Solved – How to reduce the number of variables in cluster analysis

clusteringfeature selectionprocrustes-analysisrrandom forest

I've got 10 (yes, only 10) cases over 1000 variables (e.g. measurements of concentrations of 1000 different compounds at 10 different time points).
I can group these cases into 3 clusters in 1000-dimensional space (complete linkage, cluster sizes 3, 3, and 4). This partitioning agrees with my expectations, but the clusters are not very well-defined. I suspect that some variables give no or little information, some are noise, and some others are responsible for this particular partitioning. I would like to find out the latter ones, that is, to reduce the number of variables (e.g. to 100-200), so that the cases are partitioned into the same 3 clusters, and these clusters are significantly better defined than the original ones (e.g. by silhouette coefficient).
This should be a subset of the original variables, not some new unobserved ones.

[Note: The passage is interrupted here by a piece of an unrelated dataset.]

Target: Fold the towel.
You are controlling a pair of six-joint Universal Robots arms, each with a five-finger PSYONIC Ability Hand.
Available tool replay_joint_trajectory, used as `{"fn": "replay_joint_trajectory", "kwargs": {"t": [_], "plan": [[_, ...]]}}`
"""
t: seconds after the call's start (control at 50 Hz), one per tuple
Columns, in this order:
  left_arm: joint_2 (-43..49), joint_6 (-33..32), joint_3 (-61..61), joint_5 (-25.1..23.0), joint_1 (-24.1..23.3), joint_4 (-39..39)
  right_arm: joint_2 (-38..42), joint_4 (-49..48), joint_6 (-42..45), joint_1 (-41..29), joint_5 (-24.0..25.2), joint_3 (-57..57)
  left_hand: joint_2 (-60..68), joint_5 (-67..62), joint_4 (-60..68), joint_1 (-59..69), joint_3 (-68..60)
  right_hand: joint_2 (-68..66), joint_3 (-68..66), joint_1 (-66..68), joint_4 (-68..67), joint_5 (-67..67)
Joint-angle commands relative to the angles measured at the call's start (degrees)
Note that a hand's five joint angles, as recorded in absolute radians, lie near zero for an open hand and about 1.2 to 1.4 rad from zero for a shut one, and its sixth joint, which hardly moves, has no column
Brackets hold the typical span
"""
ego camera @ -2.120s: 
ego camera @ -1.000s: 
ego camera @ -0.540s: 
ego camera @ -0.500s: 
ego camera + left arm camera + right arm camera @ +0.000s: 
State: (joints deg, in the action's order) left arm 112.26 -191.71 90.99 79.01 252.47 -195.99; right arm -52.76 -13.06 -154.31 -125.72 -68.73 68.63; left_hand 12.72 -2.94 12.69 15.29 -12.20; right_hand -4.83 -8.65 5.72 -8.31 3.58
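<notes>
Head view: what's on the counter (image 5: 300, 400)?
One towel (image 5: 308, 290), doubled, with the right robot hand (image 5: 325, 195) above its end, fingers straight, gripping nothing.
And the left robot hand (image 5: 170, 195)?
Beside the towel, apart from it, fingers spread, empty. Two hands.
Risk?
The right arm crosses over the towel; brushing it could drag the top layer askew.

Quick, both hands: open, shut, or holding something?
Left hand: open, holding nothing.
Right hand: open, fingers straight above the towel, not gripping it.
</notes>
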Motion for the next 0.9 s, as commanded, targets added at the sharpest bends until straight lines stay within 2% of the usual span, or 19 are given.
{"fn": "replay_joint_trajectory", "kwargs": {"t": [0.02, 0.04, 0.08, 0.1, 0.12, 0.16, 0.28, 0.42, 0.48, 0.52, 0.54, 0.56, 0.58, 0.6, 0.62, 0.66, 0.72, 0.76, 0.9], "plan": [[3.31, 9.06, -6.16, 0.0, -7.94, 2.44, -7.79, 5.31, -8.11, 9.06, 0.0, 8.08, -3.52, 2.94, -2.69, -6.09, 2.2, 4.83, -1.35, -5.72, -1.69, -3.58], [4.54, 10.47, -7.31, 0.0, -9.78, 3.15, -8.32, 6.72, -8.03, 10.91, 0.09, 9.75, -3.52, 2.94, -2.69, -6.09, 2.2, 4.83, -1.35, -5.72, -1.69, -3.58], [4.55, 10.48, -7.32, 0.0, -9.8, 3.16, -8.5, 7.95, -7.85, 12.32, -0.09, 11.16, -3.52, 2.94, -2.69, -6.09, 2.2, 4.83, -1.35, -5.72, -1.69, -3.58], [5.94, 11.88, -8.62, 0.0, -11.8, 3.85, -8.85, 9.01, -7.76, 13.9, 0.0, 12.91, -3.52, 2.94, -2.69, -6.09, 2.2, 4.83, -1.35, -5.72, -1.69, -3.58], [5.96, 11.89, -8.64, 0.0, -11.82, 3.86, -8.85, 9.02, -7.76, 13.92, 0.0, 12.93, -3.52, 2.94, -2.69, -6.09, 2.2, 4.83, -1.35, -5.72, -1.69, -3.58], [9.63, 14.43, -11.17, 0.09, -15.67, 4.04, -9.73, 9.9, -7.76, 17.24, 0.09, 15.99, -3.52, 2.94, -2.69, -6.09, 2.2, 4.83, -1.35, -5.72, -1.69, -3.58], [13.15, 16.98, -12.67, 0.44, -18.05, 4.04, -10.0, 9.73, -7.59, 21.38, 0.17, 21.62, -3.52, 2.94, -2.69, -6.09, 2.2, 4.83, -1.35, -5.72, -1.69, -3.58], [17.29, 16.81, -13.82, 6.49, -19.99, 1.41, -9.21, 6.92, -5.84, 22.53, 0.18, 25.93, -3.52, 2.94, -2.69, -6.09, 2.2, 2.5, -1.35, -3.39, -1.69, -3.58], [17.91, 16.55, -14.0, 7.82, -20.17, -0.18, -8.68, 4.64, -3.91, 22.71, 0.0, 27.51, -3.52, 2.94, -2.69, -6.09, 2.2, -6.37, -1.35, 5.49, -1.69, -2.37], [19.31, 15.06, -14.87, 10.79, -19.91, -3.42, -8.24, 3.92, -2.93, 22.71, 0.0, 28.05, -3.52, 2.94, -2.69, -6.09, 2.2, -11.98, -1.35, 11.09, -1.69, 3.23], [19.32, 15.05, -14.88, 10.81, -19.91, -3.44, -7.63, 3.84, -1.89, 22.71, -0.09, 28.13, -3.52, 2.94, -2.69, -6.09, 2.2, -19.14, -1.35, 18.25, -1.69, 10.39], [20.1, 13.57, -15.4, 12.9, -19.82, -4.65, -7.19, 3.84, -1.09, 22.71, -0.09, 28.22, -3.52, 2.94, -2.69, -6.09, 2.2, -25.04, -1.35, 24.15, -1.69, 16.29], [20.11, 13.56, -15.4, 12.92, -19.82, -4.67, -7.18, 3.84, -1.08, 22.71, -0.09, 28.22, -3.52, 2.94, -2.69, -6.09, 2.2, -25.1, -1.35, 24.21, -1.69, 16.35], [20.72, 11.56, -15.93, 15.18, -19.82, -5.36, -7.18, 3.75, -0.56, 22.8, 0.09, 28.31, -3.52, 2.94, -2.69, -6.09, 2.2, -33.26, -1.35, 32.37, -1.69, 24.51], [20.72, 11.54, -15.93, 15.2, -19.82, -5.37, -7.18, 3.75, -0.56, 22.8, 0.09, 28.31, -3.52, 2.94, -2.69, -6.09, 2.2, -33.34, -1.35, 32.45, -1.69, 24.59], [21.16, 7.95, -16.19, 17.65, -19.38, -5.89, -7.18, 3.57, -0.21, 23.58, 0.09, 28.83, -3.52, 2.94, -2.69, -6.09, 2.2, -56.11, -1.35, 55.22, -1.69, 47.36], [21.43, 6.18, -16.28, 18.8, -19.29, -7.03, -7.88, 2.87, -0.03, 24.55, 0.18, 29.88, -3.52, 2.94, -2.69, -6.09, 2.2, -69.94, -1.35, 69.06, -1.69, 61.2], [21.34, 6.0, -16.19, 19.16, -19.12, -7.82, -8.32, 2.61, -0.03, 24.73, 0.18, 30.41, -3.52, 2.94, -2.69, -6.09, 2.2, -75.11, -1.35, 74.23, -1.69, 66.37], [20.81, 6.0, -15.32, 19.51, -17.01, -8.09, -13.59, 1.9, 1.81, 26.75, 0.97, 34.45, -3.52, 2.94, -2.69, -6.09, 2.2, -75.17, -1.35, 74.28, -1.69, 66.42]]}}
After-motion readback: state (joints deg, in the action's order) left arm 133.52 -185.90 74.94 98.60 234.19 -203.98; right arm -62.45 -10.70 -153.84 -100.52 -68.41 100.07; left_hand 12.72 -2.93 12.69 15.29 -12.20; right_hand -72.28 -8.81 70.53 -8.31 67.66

I have the following ideas:

  • Go through the variables one-by-one and compare cluster solutions in each 1-dimensional space to the original solution. Keep only those variables which produce similar results. Not sure if this would work.
  • Go through all the variables in original solution and remove one whose deletion results in the maximum increase in some kind of goodness measure like silhouette coefficient, repeat.
  • Attempt to find out those variables which are responsible for most of the variation, e.g. by doing a multidimensional scaling into a few dimensions, and then fit this back into original 1000 dimensions using procrustes rotation, keeping the ones which fit better. This would only work if only a few variables are responsible for the variation, as I understand.
  • Delete variables with lowest predictor importance?

Would any of this work? Should I try anything else?

Best Answer

The problem with dimensionality reduction and number of variables >> number of observations is that the $k$ observations that you have define an at most $k-1$ dimensional hyperplane on which the objects perfectly are located on.

So yes, anything more than 9 dimensions still has proven redundancies.

Many dimension reduction techniques - in particular PCA, SVD, but probably also MDS etc. - will essentially try to preserve this hyperplane.

Don't you have a way to reduce the number of dimensions that uses domain information that you have? I.e. if you know that your dimensions are expected to be highly correlated, remove dimensions that are the most correlated (pairwise is probably best). But note that even correlation is not very stable to compute when you have just 10 observations. You lose one degree of freedom for the mean, for example, which you can't really afford.